## WORK REQUIRED
Which lines hold the word "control"? Copy each of them from the material.
=== Begin Enclosure ===
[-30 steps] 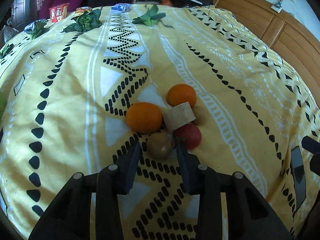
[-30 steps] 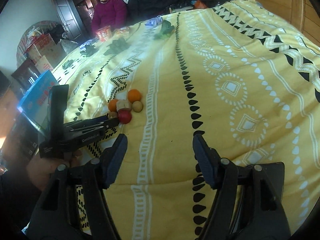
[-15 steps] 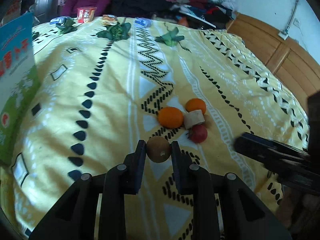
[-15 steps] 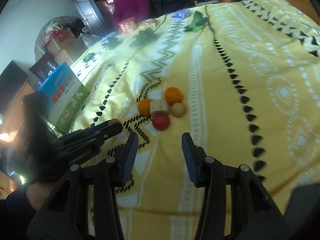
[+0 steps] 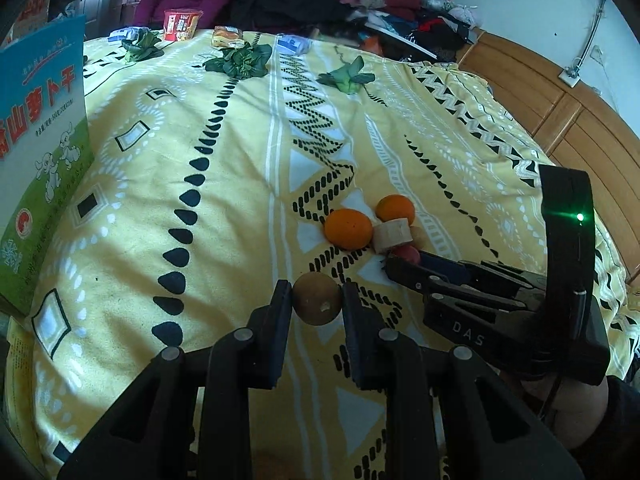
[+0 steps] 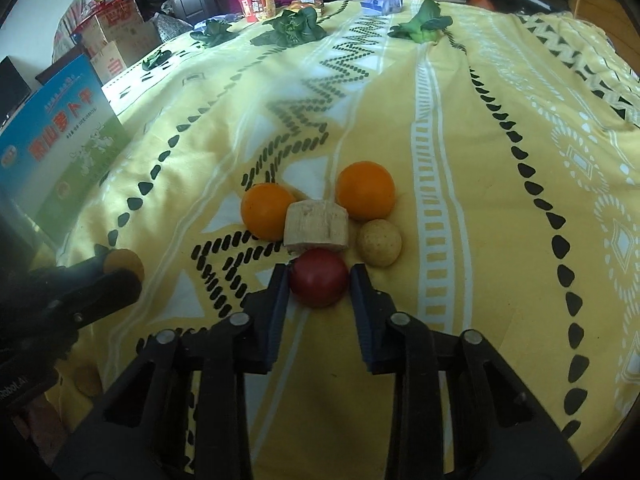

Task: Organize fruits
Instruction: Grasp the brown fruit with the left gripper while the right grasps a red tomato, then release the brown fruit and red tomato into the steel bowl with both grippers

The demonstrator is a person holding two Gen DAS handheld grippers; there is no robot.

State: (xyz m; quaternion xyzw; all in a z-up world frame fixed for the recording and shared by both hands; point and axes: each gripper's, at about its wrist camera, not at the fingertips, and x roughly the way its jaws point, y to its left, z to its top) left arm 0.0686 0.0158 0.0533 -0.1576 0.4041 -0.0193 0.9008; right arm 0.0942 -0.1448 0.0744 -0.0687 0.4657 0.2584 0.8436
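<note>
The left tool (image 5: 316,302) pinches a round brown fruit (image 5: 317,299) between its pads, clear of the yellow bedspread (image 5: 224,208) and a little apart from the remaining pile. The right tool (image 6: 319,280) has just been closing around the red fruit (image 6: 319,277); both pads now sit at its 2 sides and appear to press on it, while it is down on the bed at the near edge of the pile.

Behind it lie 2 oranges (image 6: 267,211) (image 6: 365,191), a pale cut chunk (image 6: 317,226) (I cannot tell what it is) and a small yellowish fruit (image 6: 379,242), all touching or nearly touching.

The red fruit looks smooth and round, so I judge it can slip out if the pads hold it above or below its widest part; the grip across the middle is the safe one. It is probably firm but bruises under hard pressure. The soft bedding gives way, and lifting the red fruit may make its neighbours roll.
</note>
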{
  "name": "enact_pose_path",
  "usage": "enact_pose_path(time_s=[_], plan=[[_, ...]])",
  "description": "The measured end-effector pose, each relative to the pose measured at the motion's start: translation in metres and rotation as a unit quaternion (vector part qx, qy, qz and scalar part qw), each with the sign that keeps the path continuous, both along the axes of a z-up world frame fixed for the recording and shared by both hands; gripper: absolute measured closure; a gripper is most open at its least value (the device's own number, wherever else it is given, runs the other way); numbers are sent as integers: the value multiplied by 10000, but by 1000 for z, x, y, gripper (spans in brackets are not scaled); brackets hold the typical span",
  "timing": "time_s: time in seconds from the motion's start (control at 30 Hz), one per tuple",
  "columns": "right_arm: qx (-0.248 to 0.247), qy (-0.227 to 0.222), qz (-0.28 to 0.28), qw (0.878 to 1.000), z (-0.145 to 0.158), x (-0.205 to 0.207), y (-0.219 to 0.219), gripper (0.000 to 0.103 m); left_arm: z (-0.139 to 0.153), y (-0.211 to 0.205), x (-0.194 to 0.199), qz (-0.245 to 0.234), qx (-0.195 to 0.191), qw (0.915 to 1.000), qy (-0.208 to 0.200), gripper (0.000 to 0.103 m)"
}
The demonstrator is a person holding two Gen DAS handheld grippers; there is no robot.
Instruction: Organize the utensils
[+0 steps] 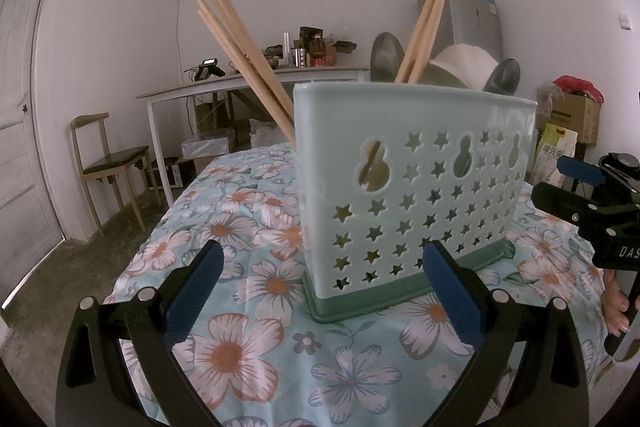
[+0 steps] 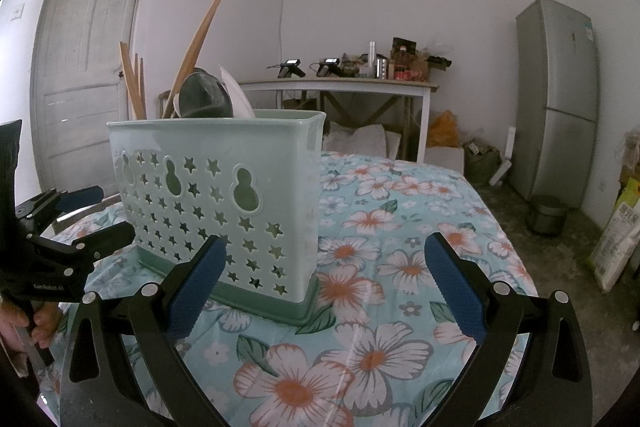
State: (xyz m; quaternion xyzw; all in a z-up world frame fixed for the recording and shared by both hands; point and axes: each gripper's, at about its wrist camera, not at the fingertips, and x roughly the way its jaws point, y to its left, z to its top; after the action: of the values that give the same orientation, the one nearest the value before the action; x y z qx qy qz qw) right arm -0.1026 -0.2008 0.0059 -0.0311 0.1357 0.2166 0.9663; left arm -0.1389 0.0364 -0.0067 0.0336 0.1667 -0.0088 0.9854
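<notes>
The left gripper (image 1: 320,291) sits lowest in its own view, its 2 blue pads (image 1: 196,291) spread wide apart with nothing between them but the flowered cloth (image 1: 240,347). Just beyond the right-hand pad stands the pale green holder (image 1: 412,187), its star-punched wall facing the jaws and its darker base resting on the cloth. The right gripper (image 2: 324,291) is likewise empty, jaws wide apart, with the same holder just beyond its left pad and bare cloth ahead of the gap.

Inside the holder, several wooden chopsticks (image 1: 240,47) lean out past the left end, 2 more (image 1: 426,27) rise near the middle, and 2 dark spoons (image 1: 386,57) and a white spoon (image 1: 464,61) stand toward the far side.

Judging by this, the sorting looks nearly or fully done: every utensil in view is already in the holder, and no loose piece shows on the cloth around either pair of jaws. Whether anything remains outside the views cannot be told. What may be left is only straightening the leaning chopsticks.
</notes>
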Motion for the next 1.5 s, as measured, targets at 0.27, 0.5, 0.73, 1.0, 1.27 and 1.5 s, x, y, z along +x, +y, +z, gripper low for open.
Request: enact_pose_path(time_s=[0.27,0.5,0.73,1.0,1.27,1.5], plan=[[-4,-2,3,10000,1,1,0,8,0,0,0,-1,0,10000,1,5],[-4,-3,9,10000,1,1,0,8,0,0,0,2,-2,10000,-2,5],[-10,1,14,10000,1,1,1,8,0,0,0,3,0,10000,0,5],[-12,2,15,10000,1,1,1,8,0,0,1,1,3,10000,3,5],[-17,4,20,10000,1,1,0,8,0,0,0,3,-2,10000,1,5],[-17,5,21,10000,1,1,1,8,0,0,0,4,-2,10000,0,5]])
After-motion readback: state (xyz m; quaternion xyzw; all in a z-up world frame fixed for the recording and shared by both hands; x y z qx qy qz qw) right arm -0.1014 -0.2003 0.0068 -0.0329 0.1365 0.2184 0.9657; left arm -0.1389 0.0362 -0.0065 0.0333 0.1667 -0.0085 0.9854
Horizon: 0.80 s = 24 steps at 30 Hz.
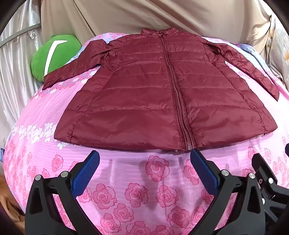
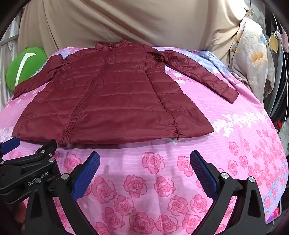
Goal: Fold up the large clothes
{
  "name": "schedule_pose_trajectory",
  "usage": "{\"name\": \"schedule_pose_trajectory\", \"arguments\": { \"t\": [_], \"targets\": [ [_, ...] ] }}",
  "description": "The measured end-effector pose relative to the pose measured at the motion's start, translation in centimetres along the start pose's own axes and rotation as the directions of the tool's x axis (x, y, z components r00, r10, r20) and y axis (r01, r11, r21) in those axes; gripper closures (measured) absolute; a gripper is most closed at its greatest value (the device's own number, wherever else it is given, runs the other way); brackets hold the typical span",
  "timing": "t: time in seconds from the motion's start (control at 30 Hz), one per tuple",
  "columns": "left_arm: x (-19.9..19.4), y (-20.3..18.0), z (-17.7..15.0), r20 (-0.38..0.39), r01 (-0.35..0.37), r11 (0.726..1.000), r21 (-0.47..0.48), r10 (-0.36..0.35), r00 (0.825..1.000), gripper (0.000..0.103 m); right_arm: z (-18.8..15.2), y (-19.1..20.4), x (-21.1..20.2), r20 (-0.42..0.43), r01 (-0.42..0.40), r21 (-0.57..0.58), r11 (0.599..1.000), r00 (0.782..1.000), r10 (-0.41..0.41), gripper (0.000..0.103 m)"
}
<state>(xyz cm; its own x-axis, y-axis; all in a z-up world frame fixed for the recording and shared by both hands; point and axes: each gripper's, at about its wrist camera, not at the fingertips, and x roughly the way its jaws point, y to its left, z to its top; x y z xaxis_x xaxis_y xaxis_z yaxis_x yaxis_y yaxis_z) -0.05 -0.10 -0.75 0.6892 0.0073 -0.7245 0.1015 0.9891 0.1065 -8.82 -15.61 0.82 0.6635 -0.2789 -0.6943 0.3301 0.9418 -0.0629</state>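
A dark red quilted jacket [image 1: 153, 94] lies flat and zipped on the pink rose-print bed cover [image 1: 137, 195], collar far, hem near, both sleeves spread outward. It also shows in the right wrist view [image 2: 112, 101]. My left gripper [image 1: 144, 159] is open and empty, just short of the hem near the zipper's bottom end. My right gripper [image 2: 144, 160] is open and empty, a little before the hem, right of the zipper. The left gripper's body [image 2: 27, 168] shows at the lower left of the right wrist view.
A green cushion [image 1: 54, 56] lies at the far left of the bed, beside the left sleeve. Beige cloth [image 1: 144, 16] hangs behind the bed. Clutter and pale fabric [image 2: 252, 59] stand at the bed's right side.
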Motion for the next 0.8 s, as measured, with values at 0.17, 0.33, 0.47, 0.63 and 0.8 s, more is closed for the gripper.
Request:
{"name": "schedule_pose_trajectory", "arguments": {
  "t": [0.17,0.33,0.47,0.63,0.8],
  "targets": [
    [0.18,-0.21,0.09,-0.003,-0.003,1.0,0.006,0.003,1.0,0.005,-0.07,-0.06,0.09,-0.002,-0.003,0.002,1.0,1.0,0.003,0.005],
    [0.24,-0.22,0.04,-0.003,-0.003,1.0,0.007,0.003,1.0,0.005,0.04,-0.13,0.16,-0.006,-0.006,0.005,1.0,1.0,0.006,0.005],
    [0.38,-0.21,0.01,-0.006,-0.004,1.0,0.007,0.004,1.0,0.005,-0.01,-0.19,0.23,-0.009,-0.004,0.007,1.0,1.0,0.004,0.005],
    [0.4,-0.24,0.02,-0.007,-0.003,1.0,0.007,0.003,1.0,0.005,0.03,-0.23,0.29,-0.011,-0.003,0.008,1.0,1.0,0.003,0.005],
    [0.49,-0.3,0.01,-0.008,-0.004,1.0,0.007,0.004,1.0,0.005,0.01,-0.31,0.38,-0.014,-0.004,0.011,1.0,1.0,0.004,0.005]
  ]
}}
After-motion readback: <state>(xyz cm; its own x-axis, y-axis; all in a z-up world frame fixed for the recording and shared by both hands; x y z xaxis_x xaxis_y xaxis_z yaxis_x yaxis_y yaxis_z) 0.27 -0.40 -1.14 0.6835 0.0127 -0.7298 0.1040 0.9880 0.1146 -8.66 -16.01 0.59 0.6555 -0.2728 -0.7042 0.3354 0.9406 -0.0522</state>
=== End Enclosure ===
## RESPONSE TO THIS EXERCISE
  "timing": "time_s: time in seconds from the motion's start (control at 30 Hz), one per tuple",
  "timing": "t: time in seconds from the motion's start (control at 30 Hz), one per tuple",

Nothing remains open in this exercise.